◆ **ASSIGNED TASK**:
Needed from the entries below: every line that holds the word "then".

◆ **SOURCE INFORMATION**:

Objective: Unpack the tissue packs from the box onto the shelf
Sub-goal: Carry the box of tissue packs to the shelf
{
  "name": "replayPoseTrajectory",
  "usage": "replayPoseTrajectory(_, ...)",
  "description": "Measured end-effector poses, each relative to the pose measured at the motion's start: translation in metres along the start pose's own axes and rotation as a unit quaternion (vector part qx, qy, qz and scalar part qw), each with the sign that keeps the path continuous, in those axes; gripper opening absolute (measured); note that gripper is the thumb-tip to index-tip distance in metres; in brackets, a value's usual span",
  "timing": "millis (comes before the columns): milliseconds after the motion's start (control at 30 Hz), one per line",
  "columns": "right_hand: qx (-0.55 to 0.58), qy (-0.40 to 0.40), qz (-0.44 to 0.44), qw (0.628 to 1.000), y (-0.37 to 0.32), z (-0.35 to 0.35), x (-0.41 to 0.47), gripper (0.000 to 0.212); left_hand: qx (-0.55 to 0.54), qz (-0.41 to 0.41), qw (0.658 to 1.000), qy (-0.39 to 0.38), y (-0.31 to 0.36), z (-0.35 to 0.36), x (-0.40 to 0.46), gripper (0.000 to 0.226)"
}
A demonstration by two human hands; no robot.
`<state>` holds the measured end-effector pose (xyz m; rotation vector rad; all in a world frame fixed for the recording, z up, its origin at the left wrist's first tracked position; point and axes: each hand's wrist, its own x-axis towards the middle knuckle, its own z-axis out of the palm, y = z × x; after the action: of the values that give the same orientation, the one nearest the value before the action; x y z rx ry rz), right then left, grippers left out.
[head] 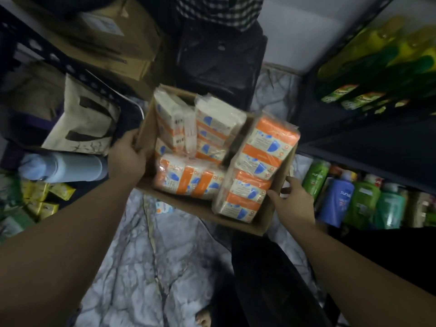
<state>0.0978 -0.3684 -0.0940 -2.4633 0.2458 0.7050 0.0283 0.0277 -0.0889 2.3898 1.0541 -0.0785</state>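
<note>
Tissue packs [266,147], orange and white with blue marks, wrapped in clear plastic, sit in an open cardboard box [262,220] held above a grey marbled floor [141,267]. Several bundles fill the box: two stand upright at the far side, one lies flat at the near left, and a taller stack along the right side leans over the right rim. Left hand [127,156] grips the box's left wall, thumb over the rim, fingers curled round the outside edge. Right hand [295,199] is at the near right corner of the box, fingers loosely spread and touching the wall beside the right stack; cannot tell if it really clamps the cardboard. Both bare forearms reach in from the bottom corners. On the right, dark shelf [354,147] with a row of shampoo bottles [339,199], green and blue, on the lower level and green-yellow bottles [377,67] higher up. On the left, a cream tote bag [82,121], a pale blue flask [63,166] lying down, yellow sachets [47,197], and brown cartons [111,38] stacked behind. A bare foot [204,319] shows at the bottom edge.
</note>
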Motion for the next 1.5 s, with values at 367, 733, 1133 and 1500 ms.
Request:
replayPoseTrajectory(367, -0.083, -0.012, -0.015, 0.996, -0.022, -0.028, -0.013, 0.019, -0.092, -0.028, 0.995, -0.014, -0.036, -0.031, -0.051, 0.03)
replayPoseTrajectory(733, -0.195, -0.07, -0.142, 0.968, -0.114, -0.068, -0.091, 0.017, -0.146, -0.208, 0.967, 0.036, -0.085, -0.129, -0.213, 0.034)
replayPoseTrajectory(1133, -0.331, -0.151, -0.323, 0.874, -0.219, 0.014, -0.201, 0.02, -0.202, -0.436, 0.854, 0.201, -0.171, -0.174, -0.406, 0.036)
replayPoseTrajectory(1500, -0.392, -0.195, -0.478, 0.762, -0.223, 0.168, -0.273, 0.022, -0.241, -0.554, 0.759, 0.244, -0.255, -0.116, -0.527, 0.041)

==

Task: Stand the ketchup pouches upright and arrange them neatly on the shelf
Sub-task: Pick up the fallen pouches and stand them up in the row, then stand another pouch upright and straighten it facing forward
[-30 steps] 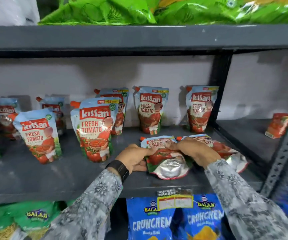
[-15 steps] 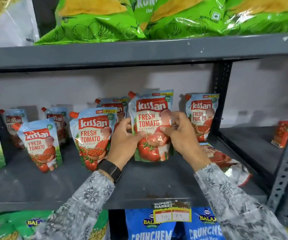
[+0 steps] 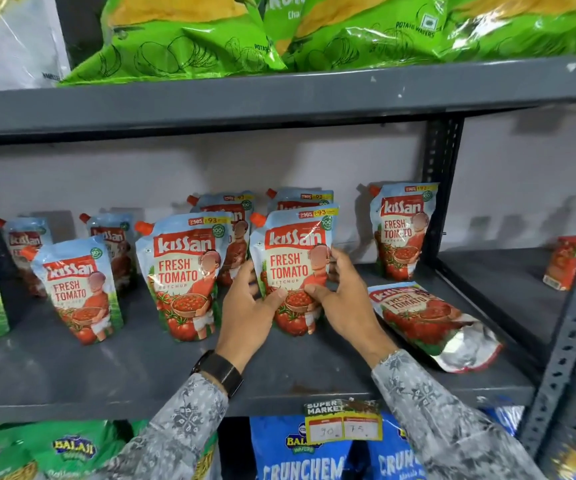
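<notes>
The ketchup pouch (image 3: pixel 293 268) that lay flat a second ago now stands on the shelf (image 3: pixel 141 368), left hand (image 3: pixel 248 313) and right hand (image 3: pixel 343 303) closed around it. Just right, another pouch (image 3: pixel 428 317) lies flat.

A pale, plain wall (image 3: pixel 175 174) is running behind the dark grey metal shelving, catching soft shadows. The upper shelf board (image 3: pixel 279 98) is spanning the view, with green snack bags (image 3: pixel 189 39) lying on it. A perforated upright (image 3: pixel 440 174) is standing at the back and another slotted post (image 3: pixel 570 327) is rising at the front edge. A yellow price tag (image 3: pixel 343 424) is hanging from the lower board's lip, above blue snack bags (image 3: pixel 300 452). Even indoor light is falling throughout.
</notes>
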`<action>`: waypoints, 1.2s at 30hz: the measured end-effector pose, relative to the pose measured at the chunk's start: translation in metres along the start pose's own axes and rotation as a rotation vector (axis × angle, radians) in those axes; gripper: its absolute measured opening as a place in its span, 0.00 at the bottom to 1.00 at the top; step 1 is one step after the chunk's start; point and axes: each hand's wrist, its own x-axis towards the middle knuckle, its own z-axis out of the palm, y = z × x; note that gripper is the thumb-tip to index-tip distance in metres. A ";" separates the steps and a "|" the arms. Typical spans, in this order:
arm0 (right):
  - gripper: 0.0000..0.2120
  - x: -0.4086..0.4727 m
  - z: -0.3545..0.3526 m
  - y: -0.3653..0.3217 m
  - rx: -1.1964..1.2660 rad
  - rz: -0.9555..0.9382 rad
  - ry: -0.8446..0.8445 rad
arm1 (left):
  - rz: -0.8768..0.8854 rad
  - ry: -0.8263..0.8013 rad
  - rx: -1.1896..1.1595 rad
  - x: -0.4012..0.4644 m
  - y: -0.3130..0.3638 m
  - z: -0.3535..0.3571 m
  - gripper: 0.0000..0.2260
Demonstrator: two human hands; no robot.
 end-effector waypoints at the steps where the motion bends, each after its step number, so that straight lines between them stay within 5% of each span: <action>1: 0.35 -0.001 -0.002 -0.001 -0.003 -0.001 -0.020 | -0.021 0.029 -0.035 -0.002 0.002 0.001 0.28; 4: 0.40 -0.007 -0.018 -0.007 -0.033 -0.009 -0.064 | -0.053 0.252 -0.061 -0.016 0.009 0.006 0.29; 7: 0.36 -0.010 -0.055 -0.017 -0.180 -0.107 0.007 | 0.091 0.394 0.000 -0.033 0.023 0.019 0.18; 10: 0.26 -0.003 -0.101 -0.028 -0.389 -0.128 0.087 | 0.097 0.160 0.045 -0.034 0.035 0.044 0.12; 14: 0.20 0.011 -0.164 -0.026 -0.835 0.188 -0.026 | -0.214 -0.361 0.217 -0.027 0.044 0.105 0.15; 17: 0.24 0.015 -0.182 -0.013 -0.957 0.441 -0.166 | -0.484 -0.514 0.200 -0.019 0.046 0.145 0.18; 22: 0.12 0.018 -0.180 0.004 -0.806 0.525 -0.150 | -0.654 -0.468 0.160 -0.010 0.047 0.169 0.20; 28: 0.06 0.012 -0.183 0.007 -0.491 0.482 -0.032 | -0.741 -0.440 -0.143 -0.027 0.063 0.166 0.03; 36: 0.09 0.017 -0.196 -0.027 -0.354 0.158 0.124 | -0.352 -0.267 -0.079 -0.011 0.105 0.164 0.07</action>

◆ **COMPLETED TASK**:
`<state>` holds the measured end-effector pose (xyz m; rotation vector rad; all in a world frame fixed for the recording, z up, its origin at the left wrist's first tracked position; point and axes: each hand's wrist, its own x-axis towards the middle knuckle, its own z-axis out of the palm, y = z × x; after the action: of the values that give the same orientation, the one nearest the value before the action; x y z rx ry rz), right then left, grippers left out.
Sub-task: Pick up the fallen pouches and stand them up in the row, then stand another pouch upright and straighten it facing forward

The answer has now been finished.